Afternoon Camp Insider: Quarterbacks show up, Justyn Ross shows off his arm
|Wednesday, June 5, 2019, 6:11 PM- -|
CLEMSON – A cool morning turned into a steamy afternoon, just as things began to heat up at Dabo Swinney’s high school camp.
For the first time in this camp, we spent a portion of our allotted minutes watching the quarterbacks as Charlotte (NC) Myers Park’s 2021 prospect Drake Maye and Alpharetta (GA) Denmark 2021 prospect Aaron McLaughlin threw for the coaches.
Both quarterbacks showed big arms and showed why they have multiple Power Five offers. Maye is, of course, the son of former UNC quarterback Mark Maye and the younger brother of Tar Heel basketball star Luke Maye. Mark Maye has known Clemson tight end’s coach Danny Pearman since childhood and spent time talking with this old friend as camp got underway.
Drake has a smooth motion, and he’s accurate to most points on the football field. You would think he’s a lean to UNC considering the legacy, but you never know what can happen in recruiting.

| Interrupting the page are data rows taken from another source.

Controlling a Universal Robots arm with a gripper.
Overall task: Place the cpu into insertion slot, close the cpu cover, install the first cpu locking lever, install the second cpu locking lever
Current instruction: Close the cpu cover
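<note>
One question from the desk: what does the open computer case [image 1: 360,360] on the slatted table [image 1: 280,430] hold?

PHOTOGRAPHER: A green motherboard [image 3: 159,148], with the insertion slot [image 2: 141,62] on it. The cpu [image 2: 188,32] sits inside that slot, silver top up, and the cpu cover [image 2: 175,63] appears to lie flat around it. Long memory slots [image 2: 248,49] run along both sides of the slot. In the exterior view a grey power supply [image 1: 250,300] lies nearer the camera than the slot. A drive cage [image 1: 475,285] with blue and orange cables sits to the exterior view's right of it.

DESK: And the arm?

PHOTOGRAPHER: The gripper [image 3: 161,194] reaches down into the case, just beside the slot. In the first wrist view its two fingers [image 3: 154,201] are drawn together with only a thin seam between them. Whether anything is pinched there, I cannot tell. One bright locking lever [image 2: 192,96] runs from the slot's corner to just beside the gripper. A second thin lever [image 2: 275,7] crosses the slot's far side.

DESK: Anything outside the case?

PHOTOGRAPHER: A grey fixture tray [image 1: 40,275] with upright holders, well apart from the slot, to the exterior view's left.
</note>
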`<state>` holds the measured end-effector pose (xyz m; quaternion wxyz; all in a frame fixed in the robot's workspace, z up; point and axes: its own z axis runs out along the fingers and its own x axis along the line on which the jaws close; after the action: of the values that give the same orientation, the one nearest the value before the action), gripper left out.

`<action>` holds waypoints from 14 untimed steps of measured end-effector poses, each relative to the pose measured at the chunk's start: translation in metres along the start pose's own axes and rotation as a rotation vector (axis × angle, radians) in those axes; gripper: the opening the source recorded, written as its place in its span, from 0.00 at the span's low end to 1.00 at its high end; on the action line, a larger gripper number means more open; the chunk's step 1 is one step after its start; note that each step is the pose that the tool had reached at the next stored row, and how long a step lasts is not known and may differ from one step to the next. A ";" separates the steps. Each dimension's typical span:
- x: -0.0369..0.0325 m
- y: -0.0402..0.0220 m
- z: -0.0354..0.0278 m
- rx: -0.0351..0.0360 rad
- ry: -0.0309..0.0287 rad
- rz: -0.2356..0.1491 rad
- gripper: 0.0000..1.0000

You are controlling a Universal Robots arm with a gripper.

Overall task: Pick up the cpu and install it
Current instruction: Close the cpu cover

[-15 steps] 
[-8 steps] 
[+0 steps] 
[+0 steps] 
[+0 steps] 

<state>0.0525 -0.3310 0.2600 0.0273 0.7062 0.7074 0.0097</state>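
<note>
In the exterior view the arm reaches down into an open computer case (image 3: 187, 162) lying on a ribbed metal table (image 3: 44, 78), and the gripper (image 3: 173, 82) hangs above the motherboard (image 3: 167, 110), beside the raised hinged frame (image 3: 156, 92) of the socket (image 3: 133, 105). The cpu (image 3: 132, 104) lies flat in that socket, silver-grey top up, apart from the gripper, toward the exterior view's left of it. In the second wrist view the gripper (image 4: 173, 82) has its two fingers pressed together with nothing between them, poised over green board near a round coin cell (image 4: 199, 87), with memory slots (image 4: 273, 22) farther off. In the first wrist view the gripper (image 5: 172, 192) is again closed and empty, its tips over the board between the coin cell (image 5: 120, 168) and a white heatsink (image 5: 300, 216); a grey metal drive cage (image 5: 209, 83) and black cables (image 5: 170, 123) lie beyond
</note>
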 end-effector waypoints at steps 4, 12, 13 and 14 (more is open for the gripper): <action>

McLaughlin is another big quarterback with incredible arm talent. He has offers from coast to coast – from Southern Cal to Texas A&M to Michigan to Florida St. The Clemson coaching staff is beginning to dial in on the 2021 class, and it will be interesting to see if one or the other receives an offer.

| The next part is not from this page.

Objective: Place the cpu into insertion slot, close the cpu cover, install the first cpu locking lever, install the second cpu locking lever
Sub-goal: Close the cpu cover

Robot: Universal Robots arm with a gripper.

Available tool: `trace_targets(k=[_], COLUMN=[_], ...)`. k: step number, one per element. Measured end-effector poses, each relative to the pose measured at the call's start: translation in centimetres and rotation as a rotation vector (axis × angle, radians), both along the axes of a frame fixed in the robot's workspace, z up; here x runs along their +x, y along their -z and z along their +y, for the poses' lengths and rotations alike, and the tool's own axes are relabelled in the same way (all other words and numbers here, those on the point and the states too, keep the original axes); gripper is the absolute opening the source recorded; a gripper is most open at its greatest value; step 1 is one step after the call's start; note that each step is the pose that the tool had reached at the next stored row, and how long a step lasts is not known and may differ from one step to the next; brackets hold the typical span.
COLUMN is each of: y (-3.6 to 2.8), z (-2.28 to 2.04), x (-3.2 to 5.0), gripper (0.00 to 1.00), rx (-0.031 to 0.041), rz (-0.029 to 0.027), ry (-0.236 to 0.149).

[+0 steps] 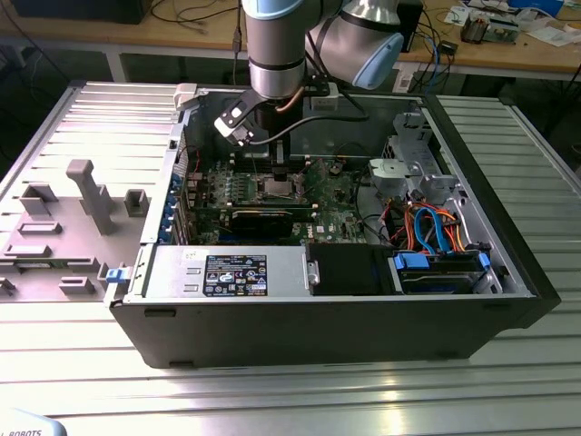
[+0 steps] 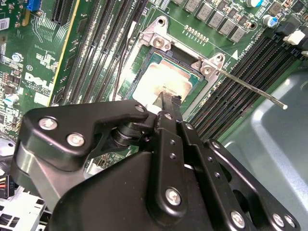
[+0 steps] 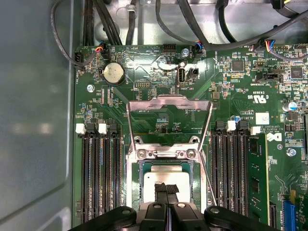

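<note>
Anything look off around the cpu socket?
Nothing looks damaged or askew. The cpu lies square in the insertion slot, with the gripper right over it. The cpu cover stands flipped open and one locking lever sticks out unlatched, so the socket is simply not closed yet.

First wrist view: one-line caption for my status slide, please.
Gripper, shut, at the cpu lying in the insertion slot; cpu cover open.

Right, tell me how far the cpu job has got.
Done: the cpu lies in the slot. In hand: the end effector, shut, sits over the cpu. Left: the cover is folded back open, and a lever sticks out unlatched.
</note>
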State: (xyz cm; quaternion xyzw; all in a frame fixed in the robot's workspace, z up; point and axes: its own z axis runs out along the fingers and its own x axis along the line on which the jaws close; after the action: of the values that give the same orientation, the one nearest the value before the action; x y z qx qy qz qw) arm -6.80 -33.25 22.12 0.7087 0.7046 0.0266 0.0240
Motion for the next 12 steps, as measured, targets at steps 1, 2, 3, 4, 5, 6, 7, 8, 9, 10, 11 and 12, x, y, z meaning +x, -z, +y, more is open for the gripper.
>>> trace_targets(k=[1,2,3,4,5,6,7,8,9,10,11,12], y=[0.0,0.01,0.02,0.02,0.01,0.01,0.02,0.01,-0.01,-0.13,-0.31,-0.46], z=[0.0,0.0,0.0,-0.01,-0.01,-0.01,0.0,0.0,0.0,0.0,0.0,0.0], x=[0.18,0.53,0.73,0.77,0.77,0.77,0.78,0.78,0.78,0.78,0.78,0.79], gripper=[0.11,0.11,0.11,0.11,0.11,0.11,0.11,0.11,0.11,0.11,0.11,0.11], rx=[-0.0001,-0.0001,-0.0001,-0.0002,-0.0002,-0.0003,-0.0002,-0.0002,-0.0003,-0.0004,-0.0008,-0.0016], rz=[0.0057,0.0201,0.029,0.0305,0.0307,0.0308,0.0307,0.0307,0.0308,0.0308,0.0307,0.0307], ry=[0.0,0.0,0.0,0.0,0.0,0.0,0.0,0.0,0.0,0.0,0.0,0.0])
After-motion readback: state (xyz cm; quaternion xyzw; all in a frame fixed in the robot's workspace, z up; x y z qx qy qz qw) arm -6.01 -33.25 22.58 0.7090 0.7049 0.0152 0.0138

The defensive backs group was fun to watch. Georgia commit and McDonough (GA) Eagles Landing star Justin Robinson worked out at safety, while Lawrenceville (GA) Central Gwinnett 2021 athlete Daejon Reynolds also got a look at defensive back after spending the morning at with Jeff Scott and the receivers.
On the offensive line, big Cordova (TN) Evangelical Christian 2021 prospect Dietrick Pennington moved over to the offensive line after spending the earlier part of camp with the defensive line. As we mentioned earlier, he looks more at home on the offensive side of the ball.
With Pearman in the tight ends group was 2021 Hartwell (GA) Hart County’s Cane Berrong, the number one tight end for the 2021 recruiting cycle. He worked out with the group Pearman has studied this week – Diego LaMonica, Trey Boll, and Nick Elksnis.
It’s easy to see why Berrong is so highly regarded.
Four Louisiana prospects were on hand for the afternoon session. One of those is Eric Randall, Jr., the son of former Southern quarterback Eric Randall and nephew of former LSU quarterback Marcus Randall. Also on hand were 2022 wide receiver prospect Shazz Preston, Jr., who is being recruited to Arkansas by former Clemson assistant Justin Stepp, 2020 athlete Shamar Smith, and linebacker Kaleb Edwards.
*Clemson offensive lineman Jackson Carman looks the best right now than he has at any time since he’s been at Clemson. He was helping coach the offensive line and he was fairly bounding from station to station. He could be in for a big year.
*It never hurts to have a little fun when it gets hot, but for head coach Dabo Swinney fun means competition. He initiated a throwing competition from the 20-yard line where the objective was to hit the field goal post. He was joined by wide receivers Tee Higgins and Justyn Ross, with each contestant getting two throws. Ross won by hitting the crossbar on his second throw. Swinney and Higgins were close, with Swinney eventually hitting the crossbar after several tries. Amari Rodgers and Will Swinney each took one throw and missed.
*Clemson defensive tackle commit Demonte Capehart spent time with defensive linemen Nyles Pinckney, Jordan Williams, Darnell Jefferies, and Tyler Davis during the afternoon session. It doesn’t take long to realize there’s a lot of talent in that group.
*When you visit a lot of combines and camps, you quickly realize that there are coaches that simply go through the motions of coaching. Many of the kids that come through these camps won’t receive a college offer and won’t play after high school, and they get coached that way. Not at Clemson.
Clemson grad assistant Miguel Chavis and former linebacker Corico Wright shared a portion of the field Wednesday afternoon, and you can tell that coaching is in their blood.
Wright made the most out of his abilities when was at Clemson, and you can tell by the way he pushes these younger players that he wants to the same kind of effort from them.
Chavis spent extra time coaching one prospect, and when the youngster walked away Chavis blew his whistle and said, “Do you want hard coaching, and good coaching, or do you want bad coaching?” The kid mumbled an answer and Chavis repeated the question, this time a little louder. When the kid finally gave the right answer, Chavis smiled and went to the next drill.